As Texas Senate Bill 18 went into effect after the 86th Texas Legislature, free speech on college campuses may go through changes.
The bill, which went into effect on Sept. 1, requires public institutions of higher education to ensure that enrolled students can take part in free an uninhibited debate and deliberations on and off campus, according to the LegiScan website. These institutions also have to recognize freedom of speech as a fundamental right.
Matt Gregory, Dean of Students in the Tech Office of the Dean of Students, said technically Tech does not have a free speech area.
“Prior to the Senate bill being passed in this past legislative session, we had five or six designated speech areas that were considered areas for expressed activities where a speaker or student could go to those areas and speak and profess whatever they wanted to,” he said. “With the passing of the expressive activities bill, all of these areas are gone.”
An expressive activities policy calls for any outdoor common space on the main campus to be a speech zone, Gregory said. There are no longer restrictions on whether someone is able to participate in free speech and the free exchange of debate and ideas outside of the free speech area.
“If they were outside of the free speech areas, they were not allowed to setup and start talking or speaking," he said. "We would have to relocate them to the free speech area. Now, there are some limitations and restrictions called time, place and manner restrictions that govern the outdoor speech area. One example would be amplified devices to amplify a voice. It has to be handheld and quieter than 80 decibels.”

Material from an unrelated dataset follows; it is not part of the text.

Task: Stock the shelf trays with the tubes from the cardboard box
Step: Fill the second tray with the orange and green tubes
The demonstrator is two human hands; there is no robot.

Now, the free speech area is considered common ground like everywhere else on campus, Gregory said.
“The new law makes it to where, as an institution, it doesn’t matter anymore about where the person expresses their freedom of speech as long as it doesn’t block an entrance or egress or interferes with public safety, or the activity interferes with someone else’s ability to express their free speech,” Gregory said.
Currently, protests can happen in common outdoor areas, not just the free speech area, Gregory said. No open flames and no signs bigger than three by three feet are allowed, and protests cannot block walkways or streets or cause a safety concern where people can be injured
There is a national organization that focuses on freedom of speech on campuses, that says, “fight speech with speech,” Gregory said. If there is a speech that offends a student, one can speak out against that speech and use his or her own voice for empowerment.
“When I have students who come in and say that there was someone on campus who was saying stuff that I don’t believe in," he said. "I always encourage them, one, you don’t have to listen to it, two, let us know about it just in case there is a health or safety concern with it, three. you can use your voice and the voice of fellow students to speak out against their speech. Fight speech with speech."
David Ibukunoluwa, a sophomore mechanical engineering student from Lagos, Nigeria, said he has never used the free speech area for a speech or event. He said he knew there was a designated free speech area but did not know it was different from areas outside of the campus free speech area.
“I think it will be problematic that the whole campus will be opened up because the free speech area has a designated spot, and things can be organized,” Ibukunoluwa said. “If they are allowed everywhere on campus without clear validation, then that might cause unnecessary stress on the students actively trying to avoid them.”